"Al salir, encontraron a un hombre de Cirene, llamado Simón, y lo forzaron a que llevara la cruz" (Mateo 27, 32)
¡Por fin había terminado mi trabajo aquel viernes! Volvía feliz a mi casa pensando en el descanso del sábado, en mi mujer, en mis hijos Alejandro y Rufo. Vi un tumulto, un alboroto tremendo y mucho polvo, gritos y golpes. Había demasiada gente para ser algo bueno. Traté de evitar el revuelo tomando un atajo y allí me encontré con dos mujeres y un chaval que corrían en dirección contraria. Se dirigían hacia el lugar de donde provenía todo el escándalo. Traté de disuadirlos pero no hubo modo. Al final el chico me dijo que la mayor de las dos mujeres era la madre de uno de los ajusticiados: lo iban a crucificar. Traté de olvidar todo lo que había oído. Yo no tenía la culpa de lo que estaba ocurriendo. Di pasos más largos para escapar de allí, pero mi corazón estaba ya camino al Calvario. De repente oí un grito muy fuerte detrás de mí: ¡eh tú! Ni me di la vuelta. Había mucha gente empujando a mi alrededor y el tono no era precisamente el de un amigo. Entonces sentí una mano fuerte que me agarraba del brazo y una voz romana que me decía. ¡Nos vas a ayudar! Sabía lo que eso significaba y traté de parecer cortés y desconcertado. No surtió ningún efecto. Entonces me enfadé. Hacía mucho tiempo que no gritaba así, que no increpaba a nadie de esa forma y con semejantes palabras. No me reconocía a mí mismo al oír mi voz, mis alaridos.

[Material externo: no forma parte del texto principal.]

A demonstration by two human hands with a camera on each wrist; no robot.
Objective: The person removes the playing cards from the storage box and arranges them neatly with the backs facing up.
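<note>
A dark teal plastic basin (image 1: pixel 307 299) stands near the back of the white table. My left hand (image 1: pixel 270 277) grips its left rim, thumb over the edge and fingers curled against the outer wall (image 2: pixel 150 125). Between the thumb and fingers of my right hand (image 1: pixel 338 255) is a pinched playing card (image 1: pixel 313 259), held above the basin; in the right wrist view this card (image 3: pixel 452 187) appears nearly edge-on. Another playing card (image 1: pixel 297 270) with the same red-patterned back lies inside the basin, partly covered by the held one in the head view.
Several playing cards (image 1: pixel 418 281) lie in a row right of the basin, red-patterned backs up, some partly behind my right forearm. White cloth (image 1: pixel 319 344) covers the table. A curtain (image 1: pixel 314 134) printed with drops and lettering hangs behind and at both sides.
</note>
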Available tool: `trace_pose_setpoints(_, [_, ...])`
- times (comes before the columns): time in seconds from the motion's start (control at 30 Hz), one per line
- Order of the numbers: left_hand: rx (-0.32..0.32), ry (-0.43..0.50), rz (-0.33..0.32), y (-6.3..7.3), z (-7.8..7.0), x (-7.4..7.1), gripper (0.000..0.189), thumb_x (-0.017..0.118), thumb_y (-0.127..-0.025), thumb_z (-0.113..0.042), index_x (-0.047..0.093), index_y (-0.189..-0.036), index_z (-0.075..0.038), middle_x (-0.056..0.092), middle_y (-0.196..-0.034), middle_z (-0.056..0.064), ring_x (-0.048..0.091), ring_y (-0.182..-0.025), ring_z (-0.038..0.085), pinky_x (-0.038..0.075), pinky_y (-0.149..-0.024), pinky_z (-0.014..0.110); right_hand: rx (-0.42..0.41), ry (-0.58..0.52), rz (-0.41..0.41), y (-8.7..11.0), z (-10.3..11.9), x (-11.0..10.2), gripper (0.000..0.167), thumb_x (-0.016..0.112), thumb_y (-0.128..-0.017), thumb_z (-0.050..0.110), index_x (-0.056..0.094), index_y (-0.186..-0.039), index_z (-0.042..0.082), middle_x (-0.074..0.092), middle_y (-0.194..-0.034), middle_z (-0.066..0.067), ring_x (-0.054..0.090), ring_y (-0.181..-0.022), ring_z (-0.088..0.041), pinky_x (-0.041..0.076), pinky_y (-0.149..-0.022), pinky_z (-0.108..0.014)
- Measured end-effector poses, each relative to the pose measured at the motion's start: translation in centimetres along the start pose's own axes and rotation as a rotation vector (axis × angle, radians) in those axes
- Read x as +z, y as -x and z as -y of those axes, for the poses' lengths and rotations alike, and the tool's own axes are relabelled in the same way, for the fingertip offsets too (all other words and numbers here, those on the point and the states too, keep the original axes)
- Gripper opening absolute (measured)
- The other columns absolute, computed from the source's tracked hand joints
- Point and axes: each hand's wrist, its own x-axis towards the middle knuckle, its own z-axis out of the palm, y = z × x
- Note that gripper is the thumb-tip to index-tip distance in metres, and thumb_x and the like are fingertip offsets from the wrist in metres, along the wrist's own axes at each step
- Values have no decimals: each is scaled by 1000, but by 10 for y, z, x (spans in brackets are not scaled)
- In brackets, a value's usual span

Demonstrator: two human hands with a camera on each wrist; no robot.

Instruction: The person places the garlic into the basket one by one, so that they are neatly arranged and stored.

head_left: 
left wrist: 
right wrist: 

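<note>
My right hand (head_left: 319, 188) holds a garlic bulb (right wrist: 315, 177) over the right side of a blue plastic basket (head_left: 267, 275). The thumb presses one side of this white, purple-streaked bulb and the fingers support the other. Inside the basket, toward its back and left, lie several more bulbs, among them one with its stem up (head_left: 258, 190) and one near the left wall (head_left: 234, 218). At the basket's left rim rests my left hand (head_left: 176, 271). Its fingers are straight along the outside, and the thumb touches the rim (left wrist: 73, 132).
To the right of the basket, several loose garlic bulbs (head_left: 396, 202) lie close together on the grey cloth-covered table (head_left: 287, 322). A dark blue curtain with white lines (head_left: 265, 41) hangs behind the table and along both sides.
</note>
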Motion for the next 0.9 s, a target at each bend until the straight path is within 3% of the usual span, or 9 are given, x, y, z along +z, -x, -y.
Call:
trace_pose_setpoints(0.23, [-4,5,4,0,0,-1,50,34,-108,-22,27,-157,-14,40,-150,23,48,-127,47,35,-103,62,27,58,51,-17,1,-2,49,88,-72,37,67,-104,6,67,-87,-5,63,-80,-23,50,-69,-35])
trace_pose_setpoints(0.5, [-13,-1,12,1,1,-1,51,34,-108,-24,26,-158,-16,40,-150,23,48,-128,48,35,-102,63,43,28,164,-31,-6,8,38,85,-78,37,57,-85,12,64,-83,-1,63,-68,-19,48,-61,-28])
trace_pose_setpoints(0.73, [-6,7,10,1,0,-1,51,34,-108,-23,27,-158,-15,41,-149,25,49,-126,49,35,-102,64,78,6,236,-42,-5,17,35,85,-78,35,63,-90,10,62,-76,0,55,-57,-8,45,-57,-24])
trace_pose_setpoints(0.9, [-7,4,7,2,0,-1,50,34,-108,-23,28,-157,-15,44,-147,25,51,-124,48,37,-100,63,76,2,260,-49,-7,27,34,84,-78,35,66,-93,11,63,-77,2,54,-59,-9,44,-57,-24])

Me llevaron junto al reo que yacía en tierra aplastado por la Cruz. ¡Levántalo! Me dio tanta pena que olvidé rápidamente mi enfado. No quería colaborar con los romanos en su tortura pero ayude a Jesús a levantarse. Entre los dos tomamos la Cruz. No sé cómo explicar lo que sentí cuando me miró. Su mirada reflejaba una mezcla de agradecimiento y paz. Me atrevo a decir que había incluso asombro. Imagino que un hombre tan solo y con tanto dolor es más sensible para reconocer un corazón amigo, una ayuda por pequeña que sea. Yo le estaba llevando a la muerte pero me lo agradecía. Todah rabah (muchas gracias), parecía que quería decir. Era como si me conociera. Como si hubiéramos sido amigos desde la infancia.
No era cortesía, me dio la sensación de que pensaba que le iba a salvar. Quise desmentirlo, evitar equívocos. Sin embargo, él sabía perfectamente a dónde íbamos, cómo acabaría todo. Pero es verdad que su cara y su mirada manifestaban tanto agradecimiento... Fue entonces cuando mi actitud cambio radicalmente. Me sentía feliz de poderle ayudar y acompañar en semejante trance. Desapareció la queja, se esfumó el miedo, huyó el temor. Ya solo me fijaba en Jesús, en sus ojos, en sus manos. Estaba cubierto de heridas, pero todo él era un «gracias» viviente. No sonreía pero su corazón bombeaba paz y serenidad. Sus músculos no permitían esos lujos pero yo intuía que era feliz, su dolor tenía sentido. Era un hombre con una misión, una meta y un deseo irrefrenable por llegar a ella.
Nadie lo hubiera podido detener. Ninguna fuerza era capaz de encadenarle. Ningún soldado se interpondría en su lento pero decidido caminar. Y yo tenía la suerte de agarrarme a la Cruz para llegar a la meta con él, para ayudarle a salvar a toda la humanidad. No quiero parecer presuntoso, y menos serlo, pero mi ayuda ha sido clave, mi contribución ha sido necesaria, mi intervención decisiva. Y él me pagó con una mirada que no voy a olvidar, una mirada de agradecimiento porque le ayude. El me estaba salvando y encima me lo agradecía. ¿Quién es capaz de amar así?